Sur les conclusions à fin d’annulation :

En ce qui concerne les conclusions à fin d’annulation de la décision implicite rejetant la demande indemnitaire préalable formée le 10 décembre 2021 :

La décision implicite, née le 10 février 2022, rejetant la demande préalable de M. A... a eu pour seul effet de lier le contentieux à l’égard de l’objet de la demande de l’intéressé. Au regard de l’objet de la demande formée par le requérant, qui conduit le juge à se prononcer sur ses droits à indemnisation, les vices propres dont serait, le cas échéant, entachée la décision par laquelle l’administration s’est prononcée sur sa réclamation préalable sont sans incidence sur la solution du litige. Par suite, les conclusions dirigées contre cette décision ne peuvent qu’être rejetées.


En ce qui concerne les conclusions à fin d’annulation de la décision du 14 octobre 2021 :

Le maintien en fonction d’un agent non titulaire à l'issue du contrat initial n’a pas pour effet de conférer à celui-ci une durée indéterminée, un tel contrat ne pouvant être valablement conclu que de manière expresse, mais a seulement pour effet de donner naissance à un nouveau contrat, conclu lui aussi pour une période déterminée et dont la durée est soit celle prévue par les parties, soit, à défaut, celle qui était assignée au contrat initial.
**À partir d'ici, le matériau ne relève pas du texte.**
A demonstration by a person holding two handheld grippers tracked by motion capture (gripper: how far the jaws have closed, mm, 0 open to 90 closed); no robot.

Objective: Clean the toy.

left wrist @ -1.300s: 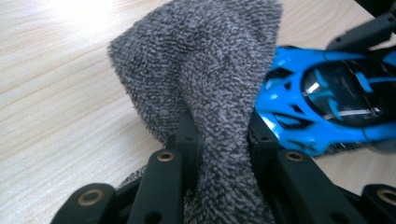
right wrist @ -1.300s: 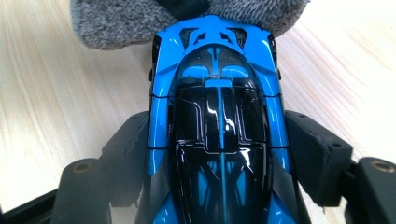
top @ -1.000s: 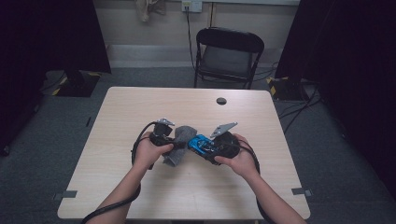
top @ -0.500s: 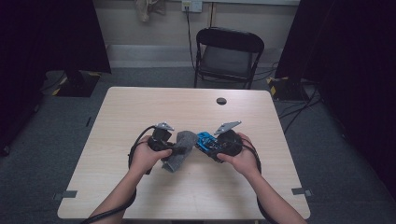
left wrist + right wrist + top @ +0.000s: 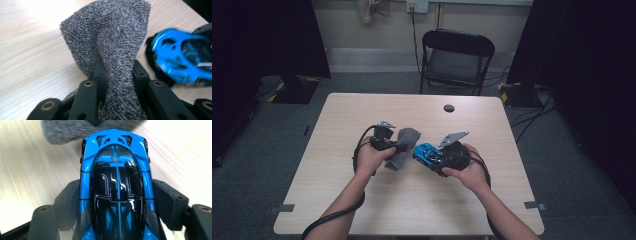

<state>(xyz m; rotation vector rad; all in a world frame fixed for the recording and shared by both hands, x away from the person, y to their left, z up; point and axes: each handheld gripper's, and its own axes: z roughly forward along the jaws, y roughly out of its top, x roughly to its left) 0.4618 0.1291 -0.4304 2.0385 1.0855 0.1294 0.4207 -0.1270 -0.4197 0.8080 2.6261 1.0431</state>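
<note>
A grey terry cloth point(image 5: 112, 42) is pinched between the black jaws of my left gripper point(image 5: 117, 72), which is shut on it; it stands up in a fold above the jaws. In the high view that cloth point(image 5: 404, 145) hangs from the left gripper point(image 5: 399, 148) over the middle of the table. A blue and black toy car point(image 5: 116, 182) sits lengthwise between the jaws of my right gripper point(image 5: 117, 202), clamped by its sides. Seen from above, the car point(image 5: 427, 153) points left toward the cloth, nearly touching it, held by the right gripper point(image 5: 437, 158).
The light wooden table point(image 5: 422, 200) carries a small dark round object point(image 5: 449, 108) near its far edge. Behind the table stands a black folding chair point(image 5: 456, 60). Cables trail from both grippers toward the front edge.
The left hand and cloth have shifted slightly left and away from the car. The right hand with the car has barely moved.
</note>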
Il ressort des pièces du dossier que M. A... a été recruté en CDD par l’AP-HP pour la période du 3 avril 2018 au 2 octobre 2018, soit pour une durée de 6 mois, renouvelée à plusieurs reprises jusqu’au 2 novembre 2020. Si, par lettre du 29 septembre 2020, le directeur des ressources humaines des Hôpitaux universitaires Henri-Mondor a informé M. A... qu’il bénéficierait d’un contrat à durée indéterminée (CDI) à compter du 3 novembre 2020, sous réserve de l’avis du contrôleur financier, il ne ressort d'aucun des éléments versés au dossier qu'un tel contrat aurait finalement été expressément conclu, nonobstant la circonstance que le directeur des ressources humaines de l’établissement a délivré à l’intéressé une attestation faisant état de ce qu’il était employé en CDI depuis le 3 novembre 2020. Il suit de là que M. A... n’est pas fondé à soutenir que la décision du 14 octobre 2021, qui a seulement pour effet de l’informer de la décision de l’établissement de ne pas renouveler son engagement arrivant à échéance le 31 décembre 2021, procéderait illégalement à son licenciement. Par suite ce moyen doit être écarté.
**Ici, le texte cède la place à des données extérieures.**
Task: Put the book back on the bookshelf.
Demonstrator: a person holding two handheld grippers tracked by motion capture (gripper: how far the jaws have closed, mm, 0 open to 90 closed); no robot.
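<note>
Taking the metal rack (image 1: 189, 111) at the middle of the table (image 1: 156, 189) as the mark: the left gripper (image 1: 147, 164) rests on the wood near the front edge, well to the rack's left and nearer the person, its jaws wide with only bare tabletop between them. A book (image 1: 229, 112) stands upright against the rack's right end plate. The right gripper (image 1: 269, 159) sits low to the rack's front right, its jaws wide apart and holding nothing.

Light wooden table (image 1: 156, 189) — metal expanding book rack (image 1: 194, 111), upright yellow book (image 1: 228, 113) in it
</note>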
Sur les conclusions à fin d’indemnisation :

Si M A... se prévaut de l’illégalité fautive de la décision du 14 octobre 2021, il résulte de ce qui vient d’être dit qu’il n’établit pas l’illégalité de cette décision. Dès lors, il n’est pas fondé à engager la responsabilité pour faute de l’AP-HP à ce titre.

Il résulte de tout ce qui précède, sans qu’il soit besoin d’examiner la fin de non-recevoir opposée par l’AP-HP, que les conclusions à fin d’annulation et d’indemnisation de M. A... ne peuvent qu’être rejetées. Par voie de conséquence, ses conclusions présentées au titre des frais de l’instance ne peuvent également qu’être rejetées.



D E C I D E :



Article 1 : La requête de M. A... est rejetée.

Article 2 : Le présent jugement sera notifié à M. B... A... et à l’Assistance publique-Hôpitaux de Paris.


Délibéré après l'audience du 8 janvier 2026, à laquelle siégeaient :

Mme Bonneau-Mathelot, présidente,
M. Gauthier-Ameil, premier conseiller,
M. Demas, conseiller.

Rendu public par mise à disposition au greffe le 22 janvier 2026.


Le rapporteur,




F. GAUTHIER-AMEIL

La présidente,




S. BONNEAU-MATHELOT
La greffière,




I. GARNIER


La République mande et ordonne à la ministre de la santé, des familles, de l’autonomie et des personnes handicapées, en ce qui le concerne, et à tous commissaires de justice à ce requis en ce qui concerne les voies de droit commun contre les parties privées, de pourvoir à l’exécution du présent jugement.